• [Task item] The answer must consist of every line in the records that contains the word "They".

****************

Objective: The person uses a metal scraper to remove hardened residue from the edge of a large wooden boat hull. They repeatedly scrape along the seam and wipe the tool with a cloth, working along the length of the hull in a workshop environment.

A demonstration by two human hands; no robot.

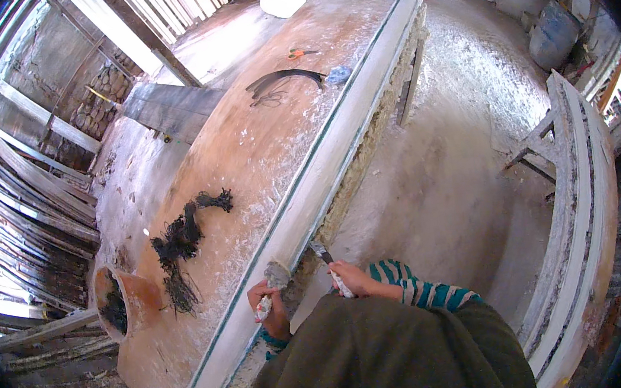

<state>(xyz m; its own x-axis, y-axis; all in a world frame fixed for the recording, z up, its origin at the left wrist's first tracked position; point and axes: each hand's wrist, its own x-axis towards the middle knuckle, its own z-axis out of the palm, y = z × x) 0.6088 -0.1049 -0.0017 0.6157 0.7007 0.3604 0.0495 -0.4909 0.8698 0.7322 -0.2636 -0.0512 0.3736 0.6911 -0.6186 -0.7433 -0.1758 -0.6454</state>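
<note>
Plaster along the near edge of the long table (pixel 262 154) is where we are scraping, our right hand (pixel 352 278) gripping a small trowel (pixel 322 253) and our left hand (pixel 267 299) closed round a gritty lump (pixel 276 274), so steady strokes seem needed next.

A: Which colours are noted on the surface (pixel 262 154)?

B: A reddish-brown top, streaked with white dust, is noted. Its edge strip (pixel 323 170) is seen as off-white, lined in dark green.

A: And on the things lying there?

B: The fibre bundle (pixel 181 244) is recorded as black, as is the curved strip (pixel 284 77). Orange handles are shown on the scissors (pixel 300 52).

A: What is noted at the hands?

B: A grey-white wad (pixel 276 275) is held in the left hand (pixel 269 303). A sleeve (pixel 417 288) striped in teal and white is seen at the right hand (pixel 352 276).
</note>
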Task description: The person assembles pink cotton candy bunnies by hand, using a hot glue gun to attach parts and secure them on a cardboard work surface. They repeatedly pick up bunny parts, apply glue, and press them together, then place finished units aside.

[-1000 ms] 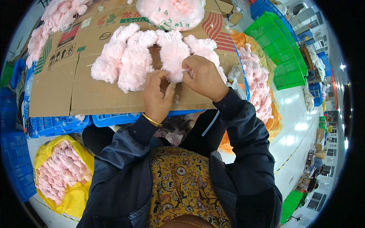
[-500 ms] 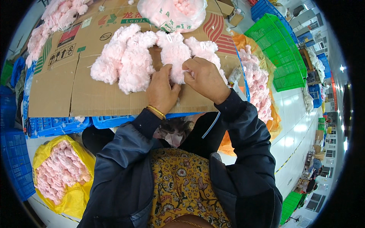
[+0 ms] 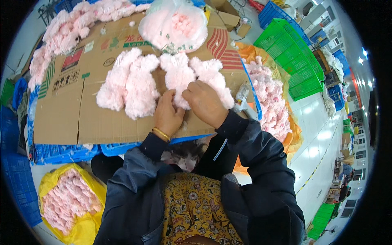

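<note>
Several fluffy pale-pink plush pieces lie side by side on a flattened cardboard sheet (image 3: 102,126). Both hands work at the lower end of the plush piece in the middle (image 3: 178,75). My left hand (image 3: 168,114) has its fingers and thumb closed against that piece's lower left edge. On its lower right, my right hand (image 3: 205,102) is closed in a pinch; whatever is between its fingertips is hidden. Another plush piece (image 3: 214,77) lies just beyond my right hand, and a fluffy pair (image 3: 141,87) is to the left. A white glue gun (image 3: 243,96) rests at the sheet's right edge.
A clear bag of pink pompoms (image 3: 173,26) sits at the back, beside a heap of pink plush (image 3: 65,30). Blue crates (image 3: 67,152) support the cardboard. A yellow sack (image 3: 87,220) and an orange sack (image 3: 296,139) of plush flank me; a green crate (image 3: 288,53) stands right.
The view has shifted, so the cardboard and plush pieces sit lower in the picture. Both hands stay at the middle piece's lower end, with only small finger movement.
</note>
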A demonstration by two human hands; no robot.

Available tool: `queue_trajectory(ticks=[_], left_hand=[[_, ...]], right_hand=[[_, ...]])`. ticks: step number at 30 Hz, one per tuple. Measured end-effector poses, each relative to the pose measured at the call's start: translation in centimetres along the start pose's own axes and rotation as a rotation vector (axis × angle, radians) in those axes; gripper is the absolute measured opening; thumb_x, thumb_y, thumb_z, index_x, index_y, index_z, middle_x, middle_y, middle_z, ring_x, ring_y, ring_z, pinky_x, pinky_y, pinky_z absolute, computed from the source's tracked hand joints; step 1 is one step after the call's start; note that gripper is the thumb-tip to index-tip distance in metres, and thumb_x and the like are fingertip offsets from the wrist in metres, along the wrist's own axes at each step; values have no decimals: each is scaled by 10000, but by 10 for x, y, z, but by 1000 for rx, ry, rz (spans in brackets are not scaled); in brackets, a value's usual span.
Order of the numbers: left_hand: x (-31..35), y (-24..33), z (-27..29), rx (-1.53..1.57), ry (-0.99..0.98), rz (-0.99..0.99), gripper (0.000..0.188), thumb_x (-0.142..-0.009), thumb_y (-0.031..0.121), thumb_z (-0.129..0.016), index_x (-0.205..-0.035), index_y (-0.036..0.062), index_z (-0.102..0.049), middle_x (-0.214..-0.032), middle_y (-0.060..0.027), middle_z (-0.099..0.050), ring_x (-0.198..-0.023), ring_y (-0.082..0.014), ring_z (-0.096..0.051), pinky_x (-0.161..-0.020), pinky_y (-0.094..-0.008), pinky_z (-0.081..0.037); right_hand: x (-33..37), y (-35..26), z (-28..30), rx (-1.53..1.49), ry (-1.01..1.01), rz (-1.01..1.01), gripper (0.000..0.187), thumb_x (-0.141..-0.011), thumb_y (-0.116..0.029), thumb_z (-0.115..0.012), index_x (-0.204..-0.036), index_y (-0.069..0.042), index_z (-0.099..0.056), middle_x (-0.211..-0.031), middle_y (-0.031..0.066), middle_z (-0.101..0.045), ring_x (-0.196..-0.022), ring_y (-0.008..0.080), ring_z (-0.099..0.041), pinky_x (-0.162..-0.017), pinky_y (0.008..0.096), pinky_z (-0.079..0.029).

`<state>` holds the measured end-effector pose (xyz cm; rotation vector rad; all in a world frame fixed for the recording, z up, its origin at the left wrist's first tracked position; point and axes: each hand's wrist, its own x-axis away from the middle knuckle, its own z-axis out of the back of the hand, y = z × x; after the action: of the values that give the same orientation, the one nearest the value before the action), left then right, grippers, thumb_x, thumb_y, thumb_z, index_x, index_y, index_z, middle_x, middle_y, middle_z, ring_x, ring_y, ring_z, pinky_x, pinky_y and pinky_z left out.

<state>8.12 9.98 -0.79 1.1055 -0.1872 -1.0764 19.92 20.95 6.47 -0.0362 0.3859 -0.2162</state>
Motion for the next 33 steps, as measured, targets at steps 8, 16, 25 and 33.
queue_trajectory(ticks=[8, 16, 25, 33], left_hand=[[-12, 4, -1, 253, -79, 209, 454, -882, 282, -748, -1165, 3, -527, -970, -93, -582, -831, -174, -543, -757, -314, -481], [-12, -7, -8, 267, -9, 214, 457, -831, 275, -799, -1092, 4, -539, -920, -97, -602, -813, -188, -570, -742, -333, -489], [0, 1, 3, 254, 24, 211, 401, -852, 184, -719, -1143, -7, -521, -934, -169, -635, -781, -268, -620, -710, -377, -506], [4, 3, -3, 200, 45, 163, 397, -869, 169, -678, -1182, 3, -500, -906, -217, -644, -726, -347, -635, -665, -415, -514]], right_hand=[[-1, 16, 0, -245, 90, -21, 21, -752, -63, -633, -771, -70, -627, -849, 106, -593, -870, 315, -588, -790, 417, -488], [3, 24, -1, -528, -20, -66, 184, -748, 14, -614, -921, -28, -660, -965, 107, -651, -927, 312, -626, -811, 392, -516], [-27, 57, 13, -575, 88, -72, 175, -868, -96, -635, -1028, -37, -676, -974, 135, -674, -843, 283, -652, -769, 364, -529], [-132, 180, -39, -61, 233, -253, 157, -870, -191, -620, -929, -83, -716, -878, 152, -666, -863, 324, -658, -739, 423, -521]])
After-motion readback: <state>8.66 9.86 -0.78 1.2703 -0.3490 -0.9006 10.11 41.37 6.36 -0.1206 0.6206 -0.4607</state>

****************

• [Response area]
Objective: The person uses a metal scraper to remove hardened residue from the edge of a large wooden boat hull. They repeatedly scrape along the seam and wipe the tool with a cloth, working along the length of the hull in a workshop environment.
Task description: The person assembles pink cotton candy bunnies by hand, using a hot glue gun to attach parts and secure them on a cardboard work surface. They repeatedly pick up bunny parts, apply glue, and press them together, then place finished units aside.

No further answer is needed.